• _To do_
Give, as a bare number, the count of lines below that contain "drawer".

(Data provided)

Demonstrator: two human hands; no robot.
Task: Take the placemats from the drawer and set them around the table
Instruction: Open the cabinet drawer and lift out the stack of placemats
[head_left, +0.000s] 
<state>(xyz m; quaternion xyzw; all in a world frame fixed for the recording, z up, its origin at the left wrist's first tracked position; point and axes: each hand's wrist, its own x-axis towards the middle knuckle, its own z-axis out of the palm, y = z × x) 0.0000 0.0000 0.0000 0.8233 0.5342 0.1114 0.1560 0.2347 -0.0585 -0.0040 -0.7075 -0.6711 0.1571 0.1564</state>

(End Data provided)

• _Exercise result_
2